Output range, inclusive: from the line containing "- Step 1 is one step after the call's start" to the line containing "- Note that". Restate those lines from the data below word for word and only those.
#### DATA EXTRACT ####
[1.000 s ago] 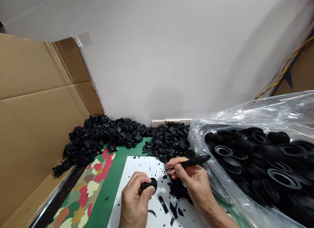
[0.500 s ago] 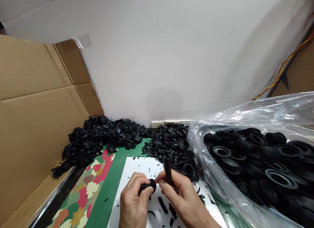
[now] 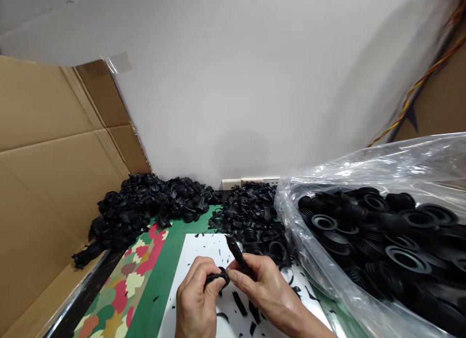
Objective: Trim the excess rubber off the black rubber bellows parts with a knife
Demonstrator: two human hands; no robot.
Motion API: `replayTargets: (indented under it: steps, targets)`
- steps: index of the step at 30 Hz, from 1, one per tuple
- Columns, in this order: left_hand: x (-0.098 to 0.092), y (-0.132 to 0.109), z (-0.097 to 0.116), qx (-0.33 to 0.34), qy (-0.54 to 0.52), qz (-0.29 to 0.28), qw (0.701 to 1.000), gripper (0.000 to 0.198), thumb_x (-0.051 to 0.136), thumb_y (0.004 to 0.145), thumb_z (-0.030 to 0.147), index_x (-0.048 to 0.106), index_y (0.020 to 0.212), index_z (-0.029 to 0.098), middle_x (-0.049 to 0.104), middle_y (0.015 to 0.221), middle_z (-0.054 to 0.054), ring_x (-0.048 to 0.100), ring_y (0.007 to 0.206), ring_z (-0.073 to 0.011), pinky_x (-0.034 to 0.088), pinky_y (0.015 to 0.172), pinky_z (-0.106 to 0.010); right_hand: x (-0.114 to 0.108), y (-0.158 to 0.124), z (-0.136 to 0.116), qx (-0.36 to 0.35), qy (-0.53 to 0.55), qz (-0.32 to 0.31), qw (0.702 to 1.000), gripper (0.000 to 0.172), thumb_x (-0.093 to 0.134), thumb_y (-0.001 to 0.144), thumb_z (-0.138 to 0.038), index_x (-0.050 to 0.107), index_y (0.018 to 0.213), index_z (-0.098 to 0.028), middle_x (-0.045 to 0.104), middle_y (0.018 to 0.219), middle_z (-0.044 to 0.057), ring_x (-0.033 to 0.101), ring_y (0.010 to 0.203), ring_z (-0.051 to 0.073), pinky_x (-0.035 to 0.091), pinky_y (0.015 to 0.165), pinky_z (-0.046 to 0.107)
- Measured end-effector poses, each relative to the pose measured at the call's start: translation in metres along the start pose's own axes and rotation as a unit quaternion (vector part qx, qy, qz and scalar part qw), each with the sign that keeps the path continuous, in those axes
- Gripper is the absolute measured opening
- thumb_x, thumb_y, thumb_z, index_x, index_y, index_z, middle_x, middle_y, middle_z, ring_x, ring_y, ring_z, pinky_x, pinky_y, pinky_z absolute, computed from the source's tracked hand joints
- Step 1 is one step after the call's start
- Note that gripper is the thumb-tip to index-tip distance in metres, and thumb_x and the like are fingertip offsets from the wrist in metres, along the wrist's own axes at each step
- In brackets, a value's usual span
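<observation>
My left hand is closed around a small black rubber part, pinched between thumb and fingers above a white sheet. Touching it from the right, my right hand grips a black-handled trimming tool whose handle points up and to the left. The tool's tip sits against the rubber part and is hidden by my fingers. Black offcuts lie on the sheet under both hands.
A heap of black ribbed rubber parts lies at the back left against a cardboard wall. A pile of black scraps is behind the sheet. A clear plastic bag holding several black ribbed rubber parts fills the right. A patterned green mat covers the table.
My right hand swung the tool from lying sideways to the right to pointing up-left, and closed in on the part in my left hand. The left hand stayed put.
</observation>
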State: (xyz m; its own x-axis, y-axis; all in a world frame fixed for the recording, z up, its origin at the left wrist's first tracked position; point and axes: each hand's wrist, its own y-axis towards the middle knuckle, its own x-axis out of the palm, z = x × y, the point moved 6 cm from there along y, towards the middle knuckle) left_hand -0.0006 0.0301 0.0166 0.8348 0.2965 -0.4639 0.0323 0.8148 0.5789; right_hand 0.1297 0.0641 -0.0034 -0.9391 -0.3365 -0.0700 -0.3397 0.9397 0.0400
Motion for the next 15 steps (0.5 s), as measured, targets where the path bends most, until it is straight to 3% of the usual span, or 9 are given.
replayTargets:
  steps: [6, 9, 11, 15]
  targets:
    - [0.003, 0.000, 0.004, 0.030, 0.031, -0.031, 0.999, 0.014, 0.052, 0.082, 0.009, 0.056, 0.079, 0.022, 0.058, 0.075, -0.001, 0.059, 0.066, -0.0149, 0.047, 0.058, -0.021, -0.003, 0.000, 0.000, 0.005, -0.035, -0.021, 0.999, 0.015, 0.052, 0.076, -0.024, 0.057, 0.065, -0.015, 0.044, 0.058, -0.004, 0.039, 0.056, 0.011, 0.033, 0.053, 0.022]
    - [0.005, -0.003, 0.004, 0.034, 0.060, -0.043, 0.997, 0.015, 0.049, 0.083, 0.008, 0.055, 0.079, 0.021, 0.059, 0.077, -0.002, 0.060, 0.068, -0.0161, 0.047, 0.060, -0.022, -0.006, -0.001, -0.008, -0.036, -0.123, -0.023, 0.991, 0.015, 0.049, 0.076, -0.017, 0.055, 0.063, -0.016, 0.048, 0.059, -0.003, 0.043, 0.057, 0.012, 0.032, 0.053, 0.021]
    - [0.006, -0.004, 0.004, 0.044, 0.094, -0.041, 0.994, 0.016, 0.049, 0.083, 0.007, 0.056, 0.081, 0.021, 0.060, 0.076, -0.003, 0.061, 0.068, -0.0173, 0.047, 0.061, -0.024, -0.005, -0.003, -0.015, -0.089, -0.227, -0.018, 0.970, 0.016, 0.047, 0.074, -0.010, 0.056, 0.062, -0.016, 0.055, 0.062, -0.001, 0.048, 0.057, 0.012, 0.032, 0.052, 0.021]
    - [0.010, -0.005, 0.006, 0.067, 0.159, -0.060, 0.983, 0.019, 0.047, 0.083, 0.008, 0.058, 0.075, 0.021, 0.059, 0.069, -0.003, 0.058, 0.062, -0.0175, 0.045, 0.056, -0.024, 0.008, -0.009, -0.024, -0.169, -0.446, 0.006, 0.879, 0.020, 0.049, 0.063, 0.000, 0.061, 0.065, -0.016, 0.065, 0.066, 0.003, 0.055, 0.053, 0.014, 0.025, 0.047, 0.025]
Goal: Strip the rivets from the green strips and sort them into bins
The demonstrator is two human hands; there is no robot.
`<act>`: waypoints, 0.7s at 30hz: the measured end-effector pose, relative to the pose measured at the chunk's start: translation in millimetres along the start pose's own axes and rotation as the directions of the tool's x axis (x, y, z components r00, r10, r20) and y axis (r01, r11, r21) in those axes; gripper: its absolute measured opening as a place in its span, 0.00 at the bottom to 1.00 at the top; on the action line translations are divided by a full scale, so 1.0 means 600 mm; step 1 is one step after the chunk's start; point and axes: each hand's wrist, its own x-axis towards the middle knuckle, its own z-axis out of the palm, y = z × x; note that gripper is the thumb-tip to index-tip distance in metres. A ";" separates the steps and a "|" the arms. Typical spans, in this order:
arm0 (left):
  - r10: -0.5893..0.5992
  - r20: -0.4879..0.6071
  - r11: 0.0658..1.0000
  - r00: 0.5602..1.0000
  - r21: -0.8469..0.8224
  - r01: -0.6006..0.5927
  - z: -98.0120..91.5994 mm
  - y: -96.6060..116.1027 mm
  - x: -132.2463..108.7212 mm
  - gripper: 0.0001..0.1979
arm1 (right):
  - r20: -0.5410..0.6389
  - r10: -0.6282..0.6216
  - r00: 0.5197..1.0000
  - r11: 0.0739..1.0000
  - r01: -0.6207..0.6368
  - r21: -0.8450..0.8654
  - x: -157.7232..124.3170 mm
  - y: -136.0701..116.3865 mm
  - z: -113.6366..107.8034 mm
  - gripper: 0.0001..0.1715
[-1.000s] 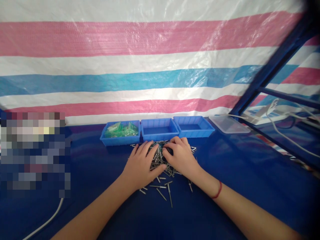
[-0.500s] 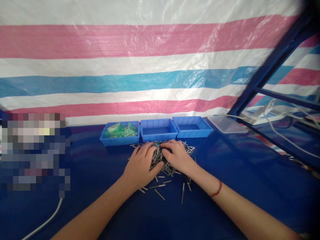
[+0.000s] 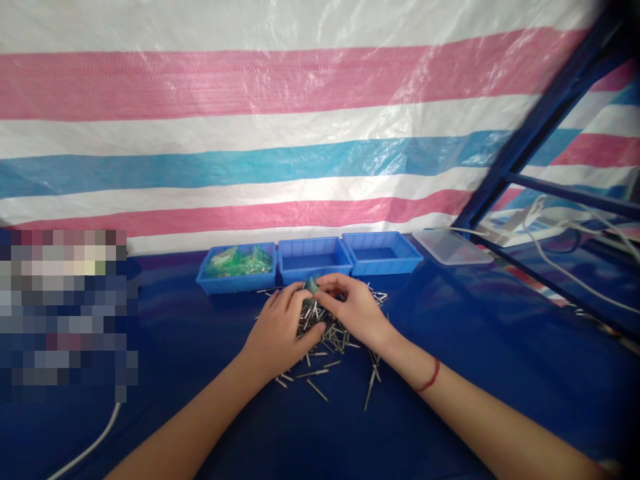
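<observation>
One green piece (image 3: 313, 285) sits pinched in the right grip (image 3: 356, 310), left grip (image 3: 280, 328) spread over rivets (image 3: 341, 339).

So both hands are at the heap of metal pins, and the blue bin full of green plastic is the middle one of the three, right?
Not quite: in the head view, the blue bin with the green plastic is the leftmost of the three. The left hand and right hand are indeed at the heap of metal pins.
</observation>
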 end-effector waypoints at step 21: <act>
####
PROBLEM SOLUTION:
- Step 1 is one step after the call's start
- Note that gripper is the thumb-tip to index-tip distance in metres, and thumb_x and the like are fingertip offsets from the wrist in metres, along the wrist's own axes at each step

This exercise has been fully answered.